§ Work to be completed
Please copy the listing below in its entirety, without alteration.

====================

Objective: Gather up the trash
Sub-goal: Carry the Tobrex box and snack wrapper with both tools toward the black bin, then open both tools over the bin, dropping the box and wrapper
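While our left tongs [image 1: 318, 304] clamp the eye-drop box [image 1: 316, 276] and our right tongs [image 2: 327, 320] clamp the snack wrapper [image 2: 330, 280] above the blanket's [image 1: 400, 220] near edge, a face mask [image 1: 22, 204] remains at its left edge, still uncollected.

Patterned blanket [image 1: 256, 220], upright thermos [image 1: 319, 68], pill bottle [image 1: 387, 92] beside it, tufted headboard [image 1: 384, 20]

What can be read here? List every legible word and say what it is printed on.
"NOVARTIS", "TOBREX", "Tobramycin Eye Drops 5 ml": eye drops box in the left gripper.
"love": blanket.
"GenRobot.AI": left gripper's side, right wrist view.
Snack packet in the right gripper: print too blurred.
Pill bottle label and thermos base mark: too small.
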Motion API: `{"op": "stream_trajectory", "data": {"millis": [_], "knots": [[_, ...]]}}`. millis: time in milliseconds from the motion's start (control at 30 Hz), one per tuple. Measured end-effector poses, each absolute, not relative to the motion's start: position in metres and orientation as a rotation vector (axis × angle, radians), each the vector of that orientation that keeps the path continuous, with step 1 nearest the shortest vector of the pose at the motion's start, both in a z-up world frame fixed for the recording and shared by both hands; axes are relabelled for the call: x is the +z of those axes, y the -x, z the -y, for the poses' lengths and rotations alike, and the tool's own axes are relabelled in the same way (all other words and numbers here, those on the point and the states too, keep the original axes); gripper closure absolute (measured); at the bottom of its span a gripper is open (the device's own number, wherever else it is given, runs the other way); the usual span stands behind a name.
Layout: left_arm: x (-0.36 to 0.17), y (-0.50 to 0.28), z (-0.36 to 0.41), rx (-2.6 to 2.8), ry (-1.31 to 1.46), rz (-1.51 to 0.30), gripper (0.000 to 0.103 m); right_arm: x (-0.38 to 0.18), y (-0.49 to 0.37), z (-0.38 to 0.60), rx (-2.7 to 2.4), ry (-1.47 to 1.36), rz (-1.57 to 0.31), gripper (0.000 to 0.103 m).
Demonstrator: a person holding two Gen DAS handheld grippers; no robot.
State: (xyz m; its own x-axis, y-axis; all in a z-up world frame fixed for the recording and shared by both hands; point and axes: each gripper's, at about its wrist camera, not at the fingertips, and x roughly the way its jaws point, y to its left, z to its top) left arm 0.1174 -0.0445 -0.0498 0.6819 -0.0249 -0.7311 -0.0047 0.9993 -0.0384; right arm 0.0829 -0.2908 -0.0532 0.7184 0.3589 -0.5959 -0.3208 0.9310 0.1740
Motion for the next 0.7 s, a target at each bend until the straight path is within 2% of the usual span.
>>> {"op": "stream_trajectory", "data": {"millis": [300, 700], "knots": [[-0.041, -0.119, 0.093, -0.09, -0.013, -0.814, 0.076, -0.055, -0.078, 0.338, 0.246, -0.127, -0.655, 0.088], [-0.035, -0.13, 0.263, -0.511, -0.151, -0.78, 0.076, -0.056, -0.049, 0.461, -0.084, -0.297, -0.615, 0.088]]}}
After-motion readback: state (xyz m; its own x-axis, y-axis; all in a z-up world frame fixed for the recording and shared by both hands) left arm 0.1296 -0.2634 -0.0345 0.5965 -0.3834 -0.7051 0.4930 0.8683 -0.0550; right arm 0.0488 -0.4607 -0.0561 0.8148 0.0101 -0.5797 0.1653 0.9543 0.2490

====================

§ Exercise output
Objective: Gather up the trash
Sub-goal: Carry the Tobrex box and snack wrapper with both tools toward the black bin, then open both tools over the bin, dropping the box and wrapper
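While our left tongs [image 1: 318, 304] clamp the eye-drop box [image 1: 316, 276] and our right tongs [image 2: 327, 320] clamp the snack wrapper [image 2: 330, 280] above the blanket's [image 1: 400, 220] near edge, a face mask [image 1: 22, 204] remains at its left edge, still uncollected.

Patterned blanket [image 1: 256, 220], upright thermos [image 1: 319, 68], pill bottle [image 1: 387, 92] beside it, tufted headboard [image 1: 384, 20]

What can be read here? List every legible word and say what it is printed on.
"NOVARTIS", "TOBREX", "Tobramycin Eye Drops 5 ml": eye drops box in the left gripper.
"love": blanket.
"GenRobot.AI": left gripper's side, right wrist view.
Snack packet in the right gripper: print too blurred.
Pill bottle label and thermos base mark: too small.
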Motion API: `{"op": "stream_trajectory", "data": {"millis": [_], "knots": [[_, ...]]}}`. millis: time in milliseconds from the motion's start (control at 30 Hz), one per tuple. Measured end-effector poses, each absolute, not relative to the motion's start: position in metres and orientation as a rotation vector (axis × angle, radians), each the vector of that orientation that keeps the path continuous, with step 1 nearest the shortest vector of the pose at the motion's start, both in a z-up world frame fixed for the recording and shared by both hands; axes are relabelled for the call: x is the +z of those axes, y the -x, z the -y, for the poses' lengths and rotations alike, and the tool's own axes are relabelled in the same way (all other words and numbers here, those on the point and the states too, keep the original axes); gripper closure absolute (measured); at the bottom of its span a gripper is open (the device's own number, wherever else it is given, runs the other way); the usual span stands behind a name.
Layout: left_arm: x (-0.36 to 0.17), y (-0.50 to 0.28), z (-0.36 to 0.41), rx (-2.6 to 2.8), ry (-1.31 to 1.46), rz (-1.51 to 0.30), gripper (0.000 to 0.103 m); right_arm: x (-0.38 to 0.18), y (-0.49 to 0.37), z (-0.38 to 0.60), rx (-2.7 to 2.4), ry (-1.47 to 1.36), rz (-1.57 to 0.31), gripper (0.000 to 0.103 m).
Demonstrator: a person holding two Gen DAS handheld grippers; no robot.
State: (xyz m; its own x-axis, y-axis; all in a z-up world frame fixed for the recording and shared by both hands; point and axes: each gripper's, at about its wrist camera, not at the fingertips, and x roughly the way its jaws point, y to its left, z to its top) left arm 0.1174 -0.0445 -0.0498 0.6819 -0.0249 -0.7311 -0.0047 0.9993 -0.0384; right arm 0.0829 -0.2908 -0.0532 0.7184 0.3589 -0.5959 -0.3208 0.9310 0.1740
Motion for the next 0.7 s, a target at each bend until the straight path is within 2% of the usual span.
>>> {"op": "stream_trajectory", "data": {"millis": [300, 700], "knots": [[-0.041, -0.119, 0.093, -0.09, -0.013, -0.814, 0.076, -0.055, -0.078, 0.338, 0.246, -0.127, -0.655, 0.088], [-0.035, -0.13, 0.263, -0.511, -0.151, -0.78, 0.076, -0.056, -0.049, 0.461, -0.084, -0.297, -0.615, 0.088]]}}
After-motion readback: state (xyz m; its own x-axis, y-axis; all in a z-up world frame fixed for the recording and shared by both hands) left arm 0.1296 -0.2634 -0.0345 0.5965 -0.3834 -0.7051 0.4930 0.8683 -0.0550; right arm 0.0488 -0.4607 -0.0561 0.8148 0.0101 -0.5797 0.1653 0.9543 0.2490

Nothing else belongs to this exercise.